First time in Ein Karem: what are you restoring?
We usually work in the restoration laboratories of the Custody, fully immersed in historic Jerusalem. This time, however, in Ein Karem, at the Franciscan convent of Saint John the Baptist, we are restoring the statues of Saint John, Saint Elizabeth, and Zechariah.
Every restoration is full of discoveries, unexpected events, technical challenges, and difficulties that often require a certain degree of creativity to solve. Even materials are a challenge: most restoration products and specific solvents are almost impossible to find here, if not entirely prohibited from trade. Whenever I return from Italy, I now make sure to bring a suitcase full of materials: Bologna chalk, bole, rabbit-skin glue, ox gall…
What makes work and life different between Jerusalem and Ein Karem?
We are grateful for the opportunity to experience this evocative place. Being welcomed into a monastery allows us to share a little of the daily life of the Franciscan community. Denis also loves this place: it is immersed in nature, peaceful, and every day reveals something new. Nevertheless, I am deeply attached to Jerusalem and I miss it as a city, even though we usually live surrounded by nature in France, far from urban life, almost like hermits.
But here, when I arrive in Jerusalem, I breathe deeply: it feels like coming home. It is a strange sensation that goes beyond work… the atmosphere is different. The Holy Sepulchre, the market, the entire neighborhood: I truly feel at home here. I miss it a little, I must admit. Still, Ein Karem is beautiful: there is space, there is nature. For us, these two experiences complement rather than contradict one another. Ideally, we would now spend one month in Ein Karem and one month in Jerusalem.
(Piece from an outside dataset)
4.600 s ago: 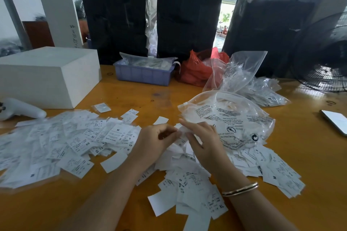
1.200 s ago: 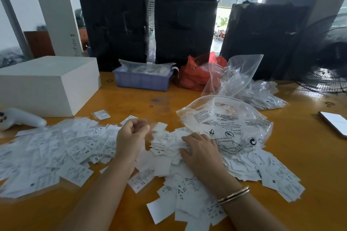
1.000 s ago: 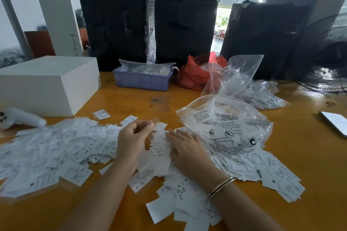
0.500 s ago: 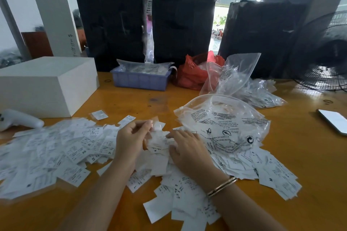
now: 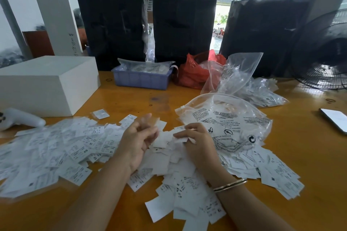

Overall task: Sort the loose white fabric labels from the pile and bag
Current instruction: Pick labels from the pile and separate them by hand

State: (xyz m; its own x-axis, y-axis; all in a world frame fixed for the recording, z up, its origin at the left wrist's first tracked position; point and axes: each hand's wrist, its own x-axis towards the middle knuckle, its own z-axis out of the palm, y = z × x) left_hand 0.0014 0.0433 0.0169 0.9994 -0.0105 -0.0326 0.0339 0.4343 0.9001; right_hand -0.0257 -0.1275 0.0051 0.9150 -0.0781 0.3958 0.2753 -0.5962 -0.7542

What can this profession teach today’s fast-paced society, which is increasingly impatient?
The new generations of restorers learn a little bit of everything, but often spend more time behind computers than in contact with materials themselves. We have the impression that technology is making us more disconnected, whereas art, contemplation, and real contact with things remain essential.
Last question: what is the greatest challenge or satisfaction in your work?
For us, this is not really a job, but rather a temporary mission in which, fortunately, I can still make the best use of my training as a restorer.
Certainly, the greatest satisfaction comes from seeing the original harmony of a statue gradually return; it is always an immense joy, almost like bringing it back to life.
Restoring the Mater Dolorosa for the Holy Sepulchre was even more special, because you feel the full responsibility and devotional power these works hold for people: it is not merely matter to restore; there is also a profoundly human and spiritual dimension.
Whether you are a believer or not, you are touched by it. The spiritual intensity and significance these works hold for those around you reaches everyone.